- [Problem to solve]
Exactly the lines from the one with "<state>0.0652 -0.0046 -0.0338" to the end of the data below should be set down, and no others.

########

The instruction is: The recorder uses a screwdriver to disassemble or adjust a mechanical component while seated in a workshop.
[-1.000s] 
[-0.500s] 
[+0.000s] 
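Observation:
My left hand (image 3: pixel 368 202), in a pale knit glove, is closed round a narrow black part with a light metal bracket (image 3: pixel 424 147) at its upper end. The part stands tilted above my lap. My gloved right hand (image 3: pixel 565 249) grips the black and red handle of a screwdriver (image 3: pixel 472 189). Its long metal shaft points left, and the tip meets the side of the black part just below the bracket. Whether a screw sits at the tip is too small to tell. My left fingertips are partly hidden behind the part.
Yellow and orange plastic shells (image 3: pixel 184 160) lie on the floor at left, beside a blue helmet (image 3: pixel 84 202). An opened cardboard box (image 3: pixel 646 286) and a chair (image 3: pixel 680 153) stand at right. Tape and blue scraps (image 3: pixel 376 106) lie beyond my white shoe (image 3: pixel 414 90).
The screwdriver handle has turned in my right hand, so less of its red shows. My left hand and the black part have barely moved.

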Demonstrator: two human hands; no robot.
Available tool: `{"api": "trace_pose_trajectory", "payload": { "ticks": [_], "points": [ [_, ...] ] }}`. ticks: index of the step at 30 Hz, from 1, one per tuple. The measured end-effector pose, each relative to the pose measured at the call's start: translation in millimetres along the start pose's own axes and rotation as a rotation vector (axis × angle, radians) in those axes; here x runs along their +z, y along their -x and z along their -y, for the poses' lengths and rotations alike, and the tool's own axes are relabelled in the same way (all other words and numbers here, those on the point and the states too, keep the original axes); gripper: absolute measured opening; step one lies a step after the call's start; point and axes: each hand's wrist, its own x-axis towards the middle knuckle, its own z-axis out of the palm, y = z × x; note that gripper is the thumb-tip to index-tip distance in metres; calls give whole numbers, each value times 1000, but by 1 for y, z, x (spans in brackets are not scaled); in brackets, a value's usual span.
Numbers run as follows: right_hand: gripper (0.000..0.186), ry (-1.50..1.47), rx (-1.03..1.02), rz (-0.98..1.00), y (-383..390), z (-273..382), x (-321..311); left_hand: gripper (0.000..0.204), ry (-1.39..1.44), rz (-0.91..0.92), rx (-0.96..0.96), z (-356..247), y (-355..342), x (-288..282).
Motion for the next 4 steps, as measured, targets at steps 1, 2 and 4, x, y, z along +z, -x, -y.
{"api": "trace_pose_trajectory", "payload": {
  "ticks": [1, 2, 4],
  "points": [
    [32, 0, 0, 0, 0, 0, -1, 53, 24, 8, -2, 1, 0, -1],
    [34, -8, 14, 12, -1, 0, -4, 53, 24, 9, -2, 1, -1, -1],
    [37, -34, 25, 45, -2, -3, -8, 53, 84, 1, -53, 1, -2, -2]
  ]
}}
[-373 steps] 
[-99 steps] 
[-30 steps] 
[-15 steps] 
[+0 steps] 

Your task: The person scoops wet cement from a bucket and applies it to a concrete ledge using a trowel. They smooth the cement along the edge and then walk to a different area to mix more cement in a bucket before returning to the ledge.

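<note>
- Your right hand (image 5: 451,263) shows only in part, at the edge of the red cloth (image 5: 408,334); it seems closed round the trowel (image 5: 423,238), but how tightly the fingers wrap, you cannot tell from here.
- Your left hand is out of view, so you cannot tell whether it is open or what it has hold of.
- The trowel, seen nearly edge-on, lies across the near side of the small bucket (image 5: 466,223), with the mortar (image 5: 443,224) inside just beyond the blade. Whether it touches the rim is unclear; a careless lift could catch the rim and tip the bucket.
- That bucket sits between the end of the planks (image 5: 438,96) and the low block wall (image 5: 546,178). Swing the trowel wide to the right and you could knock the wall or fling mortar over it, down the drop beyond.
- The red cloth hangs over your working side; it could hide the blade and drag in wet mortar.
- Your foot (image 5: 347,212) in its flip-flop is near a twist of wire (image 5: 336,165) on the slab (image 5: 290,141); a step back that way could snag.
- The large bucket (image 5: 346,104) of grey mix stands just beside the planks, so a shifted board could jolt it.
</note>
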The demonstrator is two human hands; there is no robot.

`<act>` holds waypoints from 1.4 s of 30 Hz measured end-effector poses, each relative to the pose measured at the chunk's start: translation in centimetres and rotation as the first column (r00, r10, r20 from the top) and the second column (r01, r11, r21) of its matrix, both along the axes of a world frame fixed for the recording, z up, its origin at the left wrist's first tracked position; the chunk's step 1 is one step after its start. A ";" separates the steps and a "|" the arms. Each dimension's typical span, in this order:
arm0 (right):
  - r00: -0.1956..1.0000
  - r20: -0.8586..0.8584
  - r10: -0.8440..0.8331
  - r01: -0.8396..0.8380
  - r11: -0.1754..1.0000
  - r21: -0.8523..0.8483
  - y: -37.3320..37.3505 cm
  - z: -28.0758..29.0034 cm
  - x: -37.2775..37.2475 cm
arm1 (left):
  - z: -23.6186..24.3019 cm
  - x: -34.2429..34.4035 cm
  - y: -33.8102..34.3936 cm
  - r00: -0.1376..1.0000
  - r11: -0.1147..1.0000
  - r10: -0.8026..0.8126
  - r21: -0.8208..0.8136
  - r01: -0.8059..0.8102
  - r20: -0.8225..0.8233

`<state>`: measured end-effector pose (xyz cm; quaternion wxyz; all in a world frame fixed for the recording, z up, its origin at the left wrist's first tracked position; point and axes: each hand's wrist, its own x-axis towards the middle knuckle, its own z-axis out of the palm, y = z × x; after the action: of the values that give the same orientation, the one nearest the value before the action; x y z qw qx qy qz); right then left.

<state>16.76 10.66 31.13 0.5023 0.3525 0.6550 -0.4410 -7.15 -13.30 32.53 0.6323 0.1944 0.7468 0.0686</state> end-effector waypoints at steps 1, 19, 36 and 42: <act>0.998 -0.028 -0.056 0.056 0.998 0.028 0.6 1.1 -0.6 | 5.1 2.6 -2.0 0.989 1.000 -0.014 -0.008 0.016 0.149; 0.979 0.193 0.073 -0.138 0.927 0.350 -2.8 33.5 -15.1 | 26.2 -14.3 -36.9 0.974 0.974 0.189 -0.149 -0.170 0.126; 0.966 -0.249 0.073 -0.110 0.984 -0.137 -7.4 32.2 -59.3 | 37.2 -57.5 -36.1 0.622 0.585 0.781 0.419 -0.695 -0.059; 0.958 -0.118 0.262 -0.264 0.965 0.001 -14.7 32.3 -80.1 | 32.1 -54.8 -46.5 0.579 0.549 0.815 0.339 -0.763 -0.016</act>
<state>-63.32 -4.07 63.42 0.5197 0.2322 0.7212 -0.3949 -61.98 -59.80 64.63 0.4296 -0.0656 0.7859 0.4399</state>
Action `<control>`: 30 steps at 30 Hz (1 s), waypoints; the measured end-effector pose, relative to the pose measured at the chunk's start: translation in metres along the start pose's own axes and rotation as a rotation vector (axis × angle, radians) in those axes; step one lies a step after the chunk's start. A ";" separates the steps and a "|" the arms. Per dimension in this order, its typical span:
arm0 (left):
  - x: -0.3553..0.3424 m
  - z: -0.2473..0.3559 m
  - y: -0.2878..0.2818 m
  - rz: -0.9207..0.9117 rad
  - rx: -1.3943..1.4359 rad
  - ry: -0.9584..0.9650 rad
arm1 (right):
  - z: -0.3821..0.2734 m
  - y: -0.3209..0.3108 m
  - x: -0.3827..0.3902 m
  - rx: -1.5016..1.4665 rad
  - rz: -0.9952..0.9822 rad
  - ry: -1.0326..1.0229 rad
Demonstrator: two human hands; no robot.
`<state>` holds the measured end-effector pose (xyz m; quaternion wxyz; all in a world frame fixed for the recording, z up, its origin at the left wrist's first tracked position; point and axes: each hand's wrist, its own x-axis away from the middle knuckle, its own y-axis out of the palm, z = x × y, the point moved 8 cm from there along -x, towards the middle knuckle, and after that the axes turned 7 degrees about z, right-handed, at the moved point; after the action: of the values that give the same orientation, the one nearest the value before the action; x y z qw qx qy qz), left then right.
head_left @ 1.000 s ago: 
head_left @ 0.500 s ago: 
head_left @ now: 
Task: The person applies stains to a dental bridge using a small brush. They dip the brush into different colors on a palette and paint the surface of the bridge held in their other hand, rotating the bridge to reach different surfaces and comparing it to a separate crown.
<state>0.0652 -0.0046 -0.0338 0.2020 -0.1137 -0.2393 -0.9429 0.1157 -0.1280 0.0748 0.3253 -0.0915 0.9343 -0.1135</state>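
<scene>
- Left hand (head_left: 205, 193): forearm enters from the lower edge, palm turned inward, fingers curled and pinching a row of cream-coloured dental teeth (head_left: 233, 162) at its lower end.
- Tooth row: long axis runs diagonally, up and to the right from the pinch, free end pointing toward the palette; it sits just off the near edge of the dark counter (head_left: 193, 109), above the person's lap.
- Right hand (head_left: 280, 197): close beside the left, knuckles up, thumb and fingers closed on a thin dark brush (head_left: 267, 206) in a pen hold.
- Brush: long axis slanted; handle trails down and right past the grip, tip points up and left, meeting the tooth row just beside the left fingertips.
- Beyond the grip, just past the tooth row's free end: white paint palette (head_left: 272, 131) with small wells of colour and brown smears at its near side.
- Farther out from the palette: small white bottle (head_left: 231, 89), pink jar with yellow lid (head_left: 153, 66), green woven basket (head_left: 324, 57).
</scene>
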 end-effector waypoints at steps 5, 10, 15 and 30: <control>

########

- [Result of this task]
<state>0.0652 -0.0046 -0.0338 0.2020 -0.1137 -0.2393 -0.9429 0.1157 -0.1280 0.0748 0.3253 -0.0915 0.9343 -0.1135</state>
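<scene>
- Left hand (head_left: 205, 193): forearm enters from the lower edge, palm turned inward, fingers curled and pinching a row of cream-coloured dental teeth (head_left: 233, 162) at its lower end.
- Tooth row: long axis runs diagonally, up and to the right from the pinch, free end pointing toward the palette; it sits just off the near edge of the dark counter (head_left: 193, 109), above the person's lap.
- Right hand (head_left: 280, 197): close beside the left, knuckles up, thumb and fingers closed on a thin dark brush (head_left: 267, 206) in a pen hold.
- Brush: long axis slanted; handle trails down and right past the grip, tip points up and left, meeting the tooth row just beside the left fingertips.
- Beyond the grip, just past the tooth row's free end: white paint palette (head_left: 272, 131) with small wells of colour and brown smears at its near side.
- Farther out from the palette: small white bottle (head_left: 231, 89), pink jar with yellow lid (head_left: 153, 66), green woven basket (head_left: 324, 57).
</scene>
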 end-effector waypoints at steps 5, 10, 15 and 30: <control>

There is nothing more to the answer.